How could the marquise divulge what she knew of the abbé to this
garrulous and purblind old woman? Toinon, who hung about the room and
knew more than did her mistress could scarce contain herself. Had it
been worth while to summon such a silly harridan? Her contingent of
domestics, however, was a safeguard, during whose stay a taster could
be dispensed with. Suffice it, she was here, and must be detained as
long as possible, though she always detested Lorge. Toinon had made up
her mind what steps she intended to take--the very steps which the
abbé had guessed. She intended formally to impeach the abbé and
Mademoiselle Brunelle; to unveil the past and the present for the
shocked old lady's benefit, and solemnly adjure her on her return to
the capital, to take steps for her daughter's safety, or make up her
mind till her dying day to be persecuted by vengeful ghosts. In face
of such an impeachment, and on the production of the cakes, the guilty
abbé would quail. At any rate, his claws would be cut, so far as
extreme measures were concerned.

The reception of the brothers by the maréchale was most cordial. The
chevalier quite won her heart, for his watery gaze would remain fixed
on her for hours, while, knitting in hand, she furbished up for him
the legends of the chateau. He was like a wistful eyed, cosy,
lapdog--with an ever-wagging tail. If he spoke little, he was an
excellent listener, and when she grew weary of chattering, the abbé
could talk enough for both. On the whole, much as she disliked the
place, she was quite glad to have come, for the house in the suburbs
of Paris was deadly dull; there was no society at present, since her
old friends were in prison or had emigrated.

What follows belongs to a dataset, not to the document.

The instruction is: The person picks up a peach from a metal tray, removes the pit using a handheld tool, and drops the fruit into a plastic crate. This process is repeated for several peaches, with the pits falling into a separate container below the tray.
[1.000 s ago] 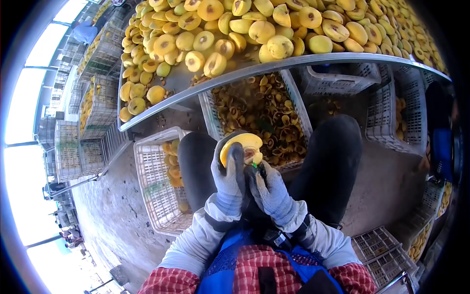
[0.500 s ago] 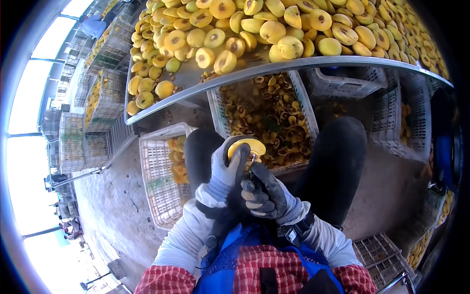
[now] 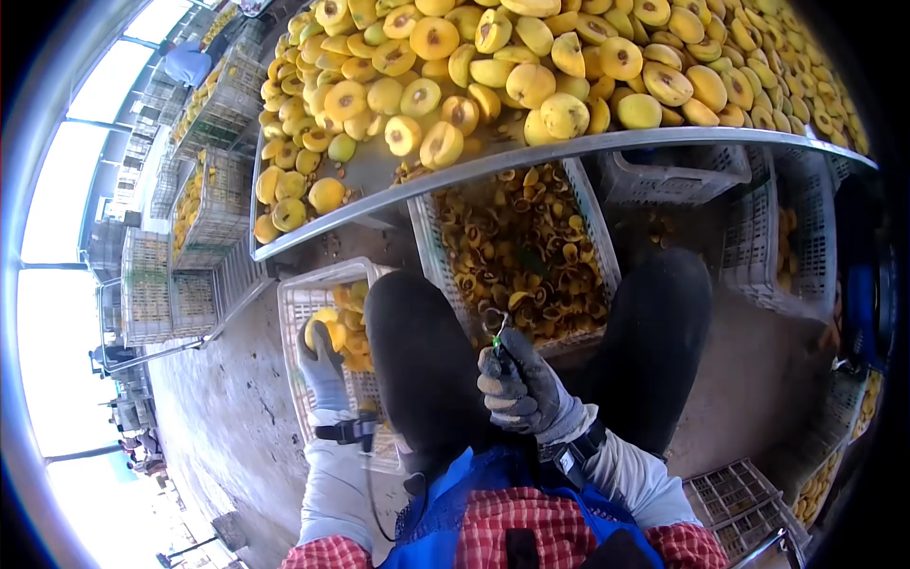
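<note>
My gloved left hand [image 3: 324, 365] is over the white crate [image 3: 296, 302] at my left, its fingers around a yellow peach half [image 3: 322, 321]. Other yellow halves [image 3: 354, 332] lie in that crate. My gloved right hand [image 3: 521, 387] is closed around a small tool [image 3: 498, 332] with a green part and a looped metal end, held between my knees. Beyond the tool, a crate [image 3: 434, 248] holds brown and yellow scraps [image 3: 531, 247].
A metal-edged table [image 3: 569, 148] heaped with halved peaches [image 3: 621, 59] crosses the front. More crates stand under it [image 3: 678, 180] and at the right [image 3: 801, 237]. Stacked crates [image 3: 147, 284] and a person [image 3: 188, 64] are at the left.
My left hand has moved from beside the right hand down to the left crate with the peach half. The tool is now apart from the fruit, its metal end showing. The view has shifted slightly.
</note>
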Available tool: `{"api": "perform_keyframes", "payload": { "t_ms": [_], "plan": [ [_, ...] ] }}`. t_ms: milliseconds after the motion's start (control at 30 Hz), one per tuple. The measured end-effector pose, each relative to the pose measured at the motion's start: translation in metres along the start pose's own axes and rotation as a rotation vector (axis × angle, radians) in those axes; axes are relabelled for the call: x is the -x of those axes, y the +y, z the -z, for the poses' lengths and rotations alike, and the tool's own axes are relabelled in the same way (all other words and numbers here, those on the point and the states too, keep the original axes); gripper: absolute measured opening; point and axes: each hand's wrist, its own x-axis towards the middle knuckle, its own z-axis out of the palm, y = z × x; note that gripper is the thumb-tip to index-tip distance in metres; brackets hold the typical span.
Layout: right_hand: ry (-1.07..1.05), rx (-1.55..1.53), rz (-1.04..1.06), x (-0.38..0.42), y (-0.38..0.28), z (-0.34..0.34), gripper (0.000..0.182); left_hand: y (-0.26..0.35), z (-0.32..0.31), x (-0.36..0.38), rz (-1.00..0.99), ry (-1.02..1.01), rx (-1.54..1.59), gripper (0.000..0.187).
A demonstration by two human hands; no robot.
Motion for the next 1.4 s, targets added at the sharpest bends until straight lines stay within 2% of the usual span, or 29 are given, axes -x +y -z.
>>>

It was charming, too, with Gabrielle and the cherubs, to forget the
hurly-burly of the Revolution. The perfect peace and majestic repose
of the chateau were soothing to the nerves, while there was sufficient
liveliness to prevent boredom. There never was so attentive a cavalier
as that delightful abbé who seemed to guess everything by intuition.
Was she chilly, the devoted soul was sure to come round the corner in
answer to a wish, armed with a wrap and an umbrella. For her he
selected the choicest pears and apples at breakfast, indited
complimentary sonnets--as though she were not silver-haired and
wrinkled. As the evenings were drawing in he would improvise games and
pastimes to pass the hours in which the children could join, and made
himself so agreeable to all that the guest was enchanted. "Really,
pet, it is quite arcadian," the worthy dame would remark to her
daughter. "I'd no notion this horrid place could be made so nice. I
can imagine myself at Trianon again in the good old days. Ah, well,
well, well!" And then with a big sigh she would burst into tears,
remembering what had been and what was.

The individual who did not at all appreciate the sudden _volte-face_
was, as may be imagined, Mademoiselle Brunelle. Fortune was in an
elfish mood. For her mother's sake the marquise had tacitly permitted
the brothers to resume the place they had once occupied, promising
herself--when the visit was over--to hold them at arms' length again;
but with Algaé it was different. On no pretence could she be permitted
to join the circle. Indeed, it was hinted to her in a politely worded
note that she was delaying her departure over long.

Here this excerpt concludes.